Pour les collectivités locales, si les données de flux apportent bien des réponses opérationnelles aux problématiques traitées dans le cadre des politiques engagées en matière de mobilité, de tourisme ou encore de développement commercial, elles renvoient plus largement à un enjeu essentiel en matière de gestion et de valorisation de données territoriales.

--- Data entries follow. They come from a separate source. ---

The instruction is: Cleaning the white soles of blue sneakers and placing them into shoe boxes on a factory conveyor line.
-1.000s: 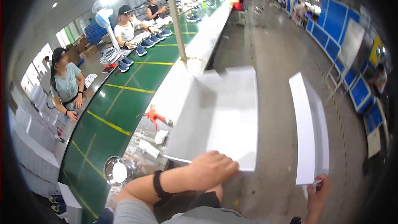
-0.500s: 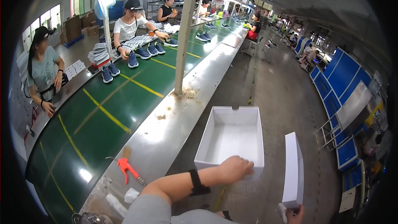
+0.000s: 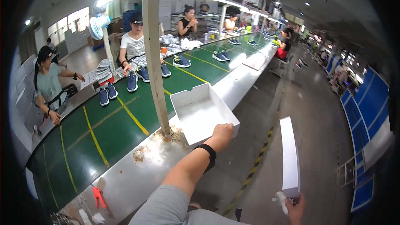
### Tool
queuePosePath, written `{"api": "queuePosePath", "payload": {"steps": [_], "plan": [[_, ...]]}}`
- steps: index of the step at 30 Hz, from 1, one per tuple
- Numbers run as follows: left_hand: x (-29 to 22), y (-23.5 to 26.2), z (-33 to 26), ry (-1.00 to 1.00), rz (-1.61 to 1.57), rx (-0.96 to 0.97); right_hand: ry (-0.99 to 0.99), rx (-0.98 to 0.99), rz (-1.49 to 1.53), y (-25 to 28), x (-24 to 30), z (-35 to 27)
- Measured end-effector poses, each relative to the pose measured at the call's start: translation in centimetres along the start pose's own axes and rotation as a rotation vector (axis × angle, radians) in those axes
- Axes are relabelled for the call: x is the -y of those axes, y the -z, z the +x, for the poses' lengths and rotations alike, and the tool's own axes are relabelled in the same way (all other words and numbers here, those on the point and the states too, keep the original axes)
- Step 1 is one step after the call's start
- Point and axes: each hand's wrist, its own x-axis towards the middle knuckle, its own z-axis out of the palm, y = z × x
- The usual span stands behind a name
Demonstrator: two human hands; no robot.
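Currently my left hand (image 3: 223, 132) grips the near rim of the open white shoebox base (image 3: 201, 116), poised over the steel table edge (image 3: 137, 171); one-corner hold, so it may tip. Right hand (image 3: 294, 209) pinches the white lid (image 3: 289, 156) plus crumpled paper (image 3: 279, 198), which could slip.

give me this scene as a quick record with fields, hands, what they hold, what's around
setting: factory line, green conveyor belt with a metal ledge along it
left hand: grips the near corner of an open white box, held over the ledge
right hand: holds a white box lid on edge, plus a bit of white paper
on belt: pairs of blue shoes
on ledge: red-handled tool
others: seated workers across the belt
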Motion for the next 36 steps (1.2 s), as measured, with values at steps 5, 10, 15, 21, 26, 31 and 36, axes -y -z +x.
{"api": "queuePosePath", "payload": {"steps": [5, 10, 15, 21, 26, 31, 36], "plan": [[4.8, -5.9, 3.5, 0.244, 0.053, 0.198, 0.112, 0.11, 0.059, -5.5, 4.8, 14.2], [7.7, -11.2, 4.2, 0.335, -0.031, 0.201, 0.633, 0.226, -0.18, -14.0, 8.7, 24.3], [7.2, -12.7, 7.1, 0.44, -0.12, -0.02, 0.691, 0.479, -0.118, -20.5, 11.7, 30.6], [6.9, -7.6, 3.6, 0.53, -0.136, -0.299, 0.993, 0.645, -0.088, -27.1, 13.2, 34.2], [0.2, -7.4, -6.2, 0.867, -0.025, -0.498, 1.133, 0.728, -0.064, -31.2, 12.1, 35.0], [-10.9, -9.2, -14.5, 1.26, -0.061, -0.416, 1.182, 0.962, -0.256, -35.1, 8.6, 34.1], [-19.2, -10.2, -20.5, 1.507, -0.098, -0.411, 1.178, 1.013, -0.316, -36.0, 8.5, 33.2]]}}
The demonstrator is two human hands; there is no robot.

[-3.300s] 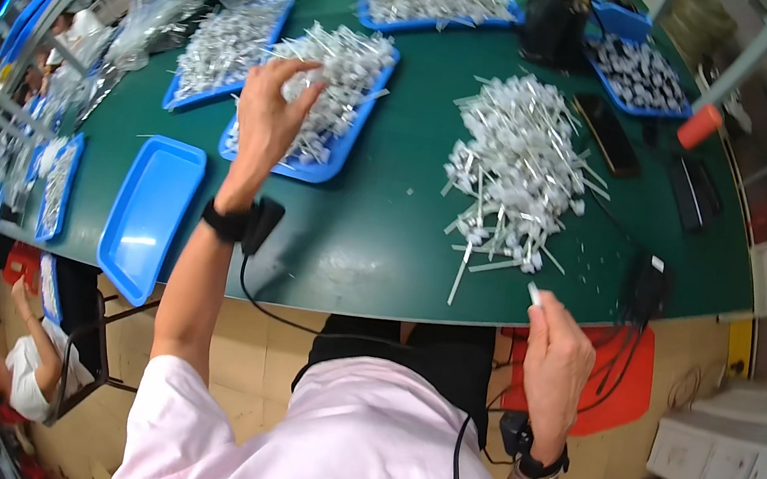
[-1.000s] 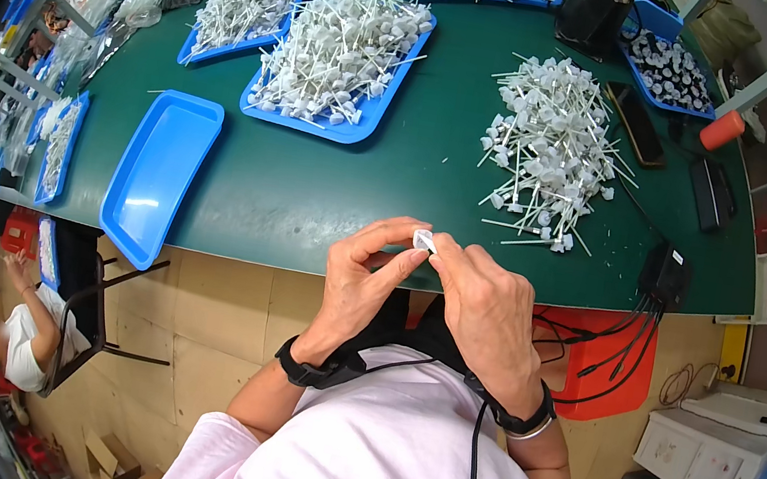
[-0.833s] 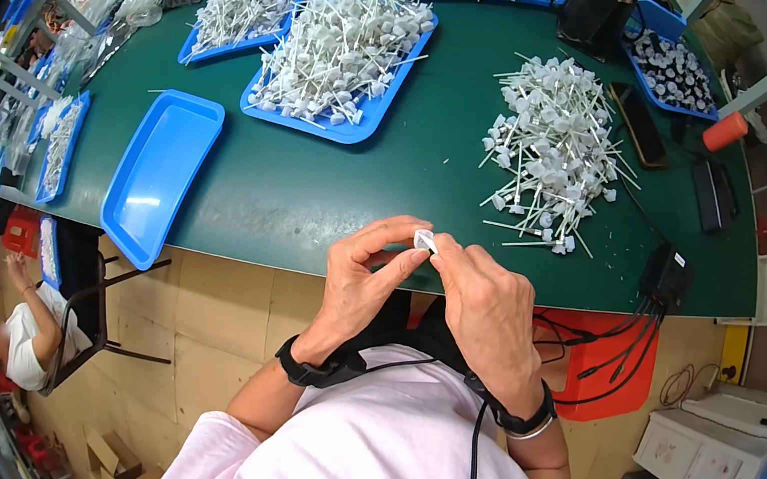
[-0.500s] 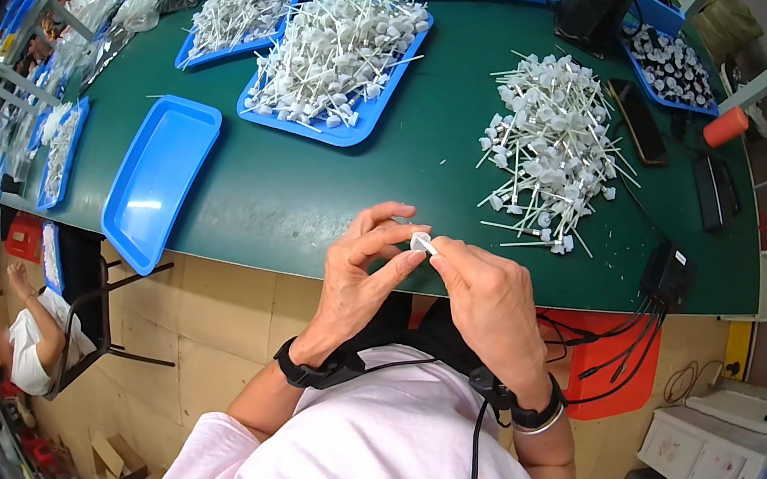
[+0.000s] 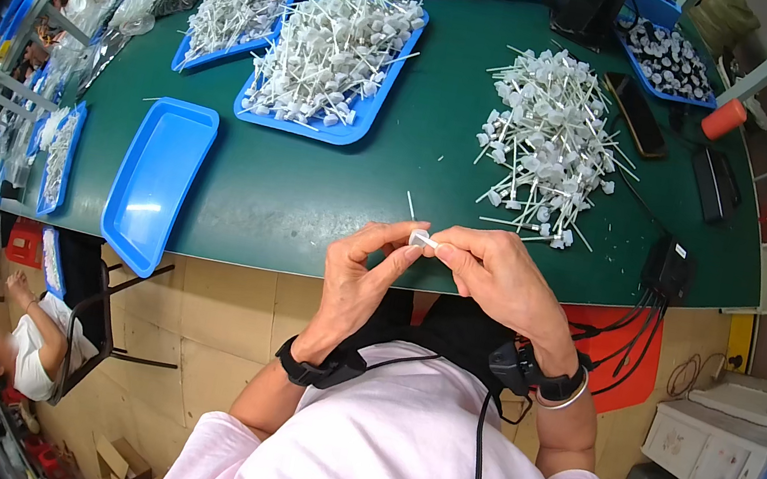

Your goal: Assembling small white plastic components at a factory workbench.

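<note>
Pinched between both hands just above the table's near edge is a small white plastic cap piece (image 5: 419, 237). My left hand (image 5: 356, 270) grips its round end between thumb and index finger. From the other side, the closed thumb and fingertips of my right hand (image 5: 504, 278) hold a short white end that projects from it. A thin white tube (image 5: 410, 206) shows beyond my left fingertips; whether it belongs to the held piece I cannot tell. Farther off to the right lies a loose pile of white caps with thin tubes (image 5: 550, 141) on the green table (image 5: 310, 192).
Left of my hands is a blue tray (image 5: 159, 177). Behind it, another blue tray (image 5: 345, 135) is heaped with white tubed caps. A phone (image 5: 636, 114), a black box with cables (image 5: 668, 269) and a tray of dark parts (image 5: 671, 64) occupy the right. A person (image 5: 41, 345) sits at left.
My right hand and wrist have shifted slightly right and turned, still pinching the piece. My left fingers have drawn closer together around it. The thin tube beyond them has come into sight.
</note>
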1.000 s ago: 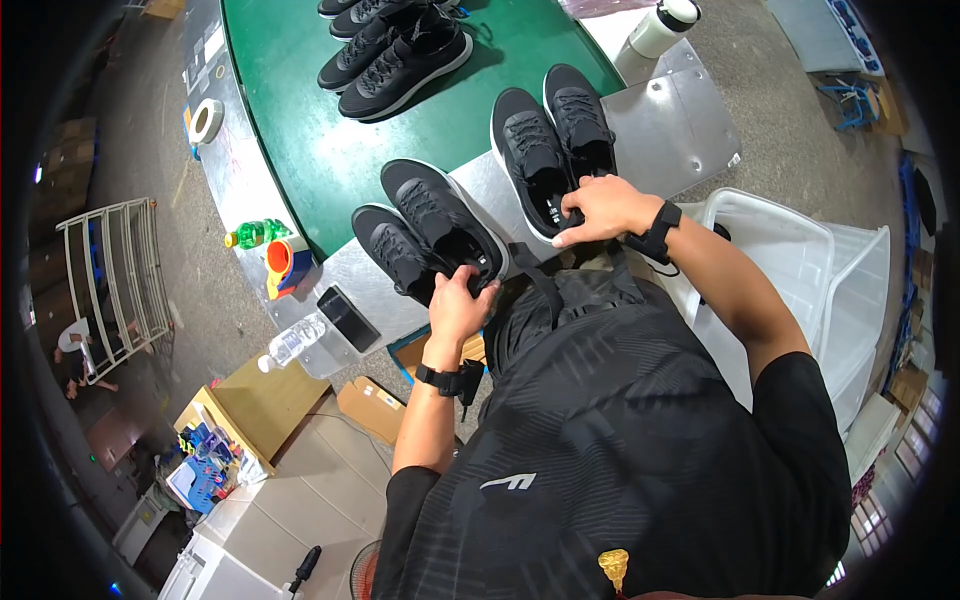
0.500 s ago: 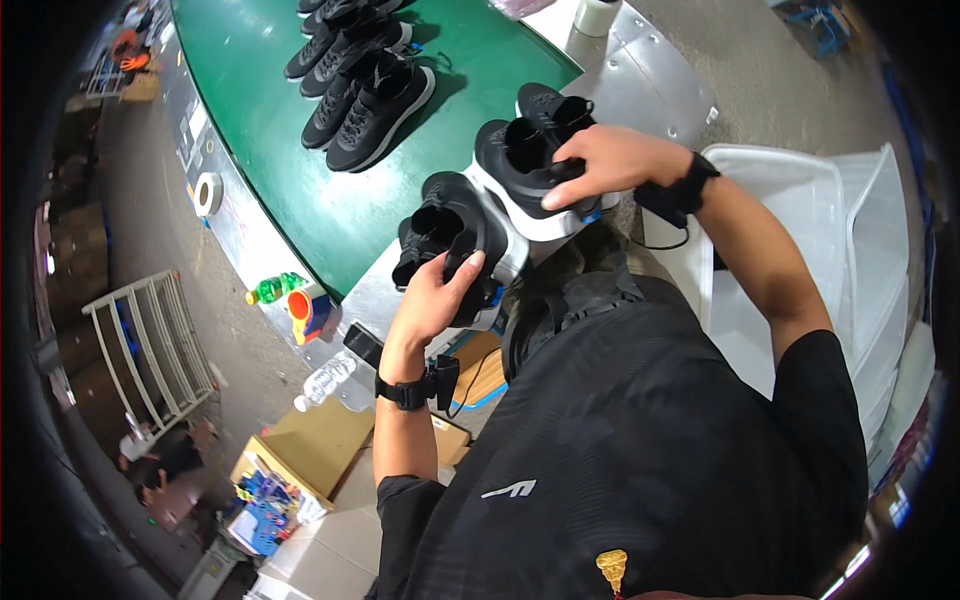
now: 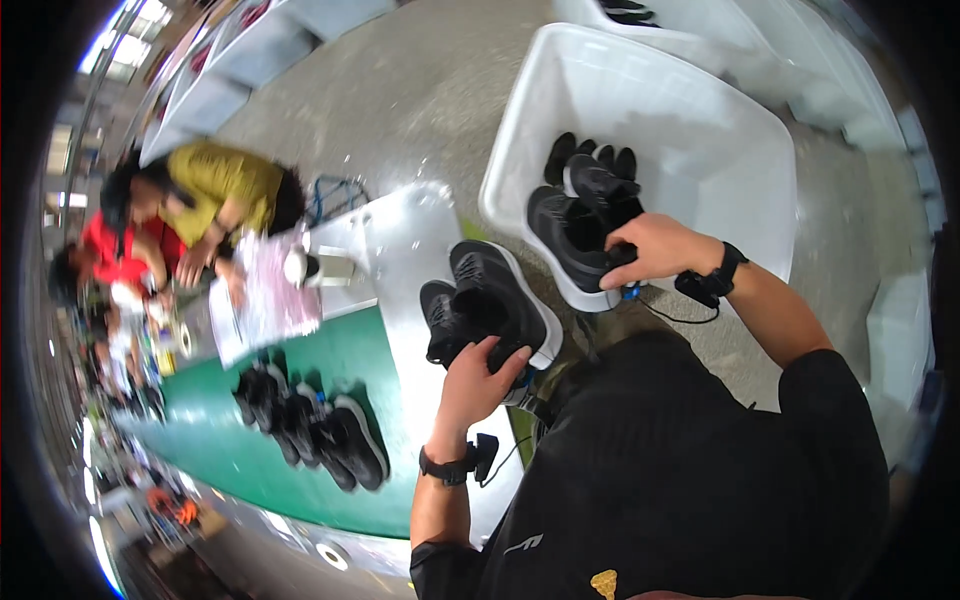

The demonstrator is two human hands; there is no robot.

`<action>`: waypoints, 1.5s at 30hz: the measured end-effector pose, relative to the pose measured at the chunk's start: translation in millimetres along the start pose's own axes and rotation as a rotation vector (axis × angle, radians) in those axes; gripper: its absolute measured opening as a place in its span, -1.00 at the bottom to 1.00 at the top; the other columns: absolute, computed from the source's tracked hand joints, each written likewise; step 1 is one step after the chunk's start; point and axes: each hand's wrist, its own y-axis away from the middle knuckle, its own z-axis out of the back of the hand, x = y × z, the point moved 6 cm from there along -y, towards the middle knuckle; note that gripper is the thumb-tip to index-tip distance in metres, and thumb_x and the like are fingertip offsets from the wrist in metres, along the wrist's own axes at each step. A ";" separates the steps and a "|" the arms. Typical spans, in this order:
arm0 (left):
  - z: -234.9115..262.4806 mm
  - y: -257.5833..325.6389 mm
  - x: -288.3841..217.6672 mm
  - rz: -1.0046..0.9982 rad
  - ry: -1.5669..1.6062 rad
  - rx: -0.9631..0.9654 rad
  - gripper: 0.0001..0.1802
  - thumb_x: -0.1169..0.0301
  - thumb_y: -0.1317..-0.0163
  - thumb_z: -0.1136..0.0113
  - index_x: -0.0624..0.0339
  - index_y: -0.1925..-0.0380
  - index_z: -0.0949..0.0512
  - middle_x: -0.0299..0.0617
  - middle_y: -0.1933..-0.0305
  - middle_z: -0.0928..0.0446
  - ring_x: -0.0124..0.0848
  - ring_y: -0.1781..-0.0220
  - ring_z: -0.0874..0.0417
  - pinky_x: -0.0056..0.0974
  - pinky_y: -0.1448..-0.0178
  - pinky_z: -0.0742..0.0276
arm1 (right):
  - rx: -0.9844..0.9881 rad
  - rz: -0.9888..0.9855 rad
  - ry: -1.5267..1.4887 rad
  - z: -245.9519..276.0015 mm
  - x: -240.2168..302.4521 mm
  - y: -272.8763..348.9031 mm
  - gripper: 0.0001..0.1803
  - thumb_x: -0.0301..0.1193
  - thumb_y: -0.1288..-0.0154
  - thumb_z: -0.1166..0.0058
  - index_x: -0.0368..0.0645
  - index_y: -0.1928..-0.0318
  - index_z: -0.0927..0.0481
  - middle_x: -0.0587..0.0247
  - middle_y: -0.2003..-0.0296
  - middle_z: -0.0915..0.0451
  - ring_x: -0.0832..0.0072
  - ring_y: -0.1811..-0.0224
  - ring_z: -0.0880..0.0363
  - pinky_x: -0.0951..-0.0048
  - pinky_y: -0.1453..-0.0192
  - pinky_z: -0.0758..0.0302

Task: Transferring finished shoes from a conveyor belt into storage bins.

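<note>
Left hand (image 3: 480,385) and right hand (image 3: 655,248), both gripping.
Fingers hold left black shoes (image 3: 516,308) by their heels, mid-frame; right black shoes (image 3: 566,240) likewise; white bin (image 3: 715,165) upper right.

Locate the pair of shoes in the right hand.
In the head view, the black pair is right of and above centre, gripped by the right hand, overlapping the large white bin; the other held pair is nearby, lower left.
</note>
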 end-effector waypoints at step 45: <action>-210.7 -189.7 51.3 0.257 0.019 0.040 -0.65 0.26 -0.22 -0.29 0.34 0.15 -0.63 -0.03 0.24 -0.69 -0.32 0.17 -0.71 -0.27 0.05 -0.59 | -0.251 -0.441 -0.474 -121.1 -434.4 46.0 -0.59 -0.10 -0.15 -0.22 -0.18 0.18 -0.63 0.04 0.29 -0.65 0.12 0.19 -0.61 0.20 0.10 -0.51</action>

Le comptage de flux constitue en effet une belle illustration de la manière dont les collectivités locales peuvent mettre la gestion des données au services des politiques publiques. Les différents retours d’expérience montrent que les enjeux « data » doivent être nécessairement pris en considération dans la mise en place des démarches de comptage de flux : la question de l’anonymisation des données et la conformité à la règlementation, notamment en matière de RGPD, constituent ainsi un pré-requis indispensable. Plus largement, les collectivités qui optent pour des solutions valorisant des données doivent s’interroger sur la question de la propriété de celles-ci ainsi que sur les différents droits de réutilisation : les données utilisées sont-elles exclusivement la propriété du fournisseur ou peuvent-elles être réutilisées par la ville voire partagées avec d’autres réutilisateurs ? Du point de vue des infrastructures, l’exploitation des données nécessite-t-elle la mise à disposition d’une plateforme proposée par le prestataire ou peut-elle se faire via les outils dont disposerait déjà la collectivité ? D’autres questions peuvent encore être soulevées : comment prendre en compte les problématiques de cybersécurité et les risques consécutifs à un piratage ? Comment mesurer l’empreinte environnementale de la solution retenue ?
Au-delà des aspects techniques, ces différentes questions interrogent plus largement sur les usages qui peuvent être faits de ces données, et qui peuvent dépasser les termes de la commande initiale qui avaient permis l’indentification des offreurs des solutions : des données pensées pour alimenter une réflexion sur l’attractivité commerciale peuvent également servir des analyses menées en matière de mobilité. Des données collectées à des fins d’analyse des usages d’un lieu dans la perspective de son réaménagement pourraient également être valorisées dans une logique d’évaluation de son offre de service…
Anticiper ces usages possibles peut avoir un impact sur la solution choisie, car toutes ne permettent pas de fournir le même type d’information : est-il possible d’accéder à des données antérieures à la date d’achat de la solution ? A quelle échelle est-il nécessaire de connaître les déplacements ? Est-il utile d’avoir des informations sur l’origine géographique ou l’âge des personnes qui fréquentent telle ou telle zone ? Des données en temps réel sont-elles nécessaires ?
Au côté de l’identification des ressources humaines et techniques qui doivent être mobilisées pour l’utilisation de solutions de comptage de flux, la réflexion sur les besoins et les objectifs visés engage une vision nécessairement transversale de l’action publique locale et du fonctionnement d’une collectivité.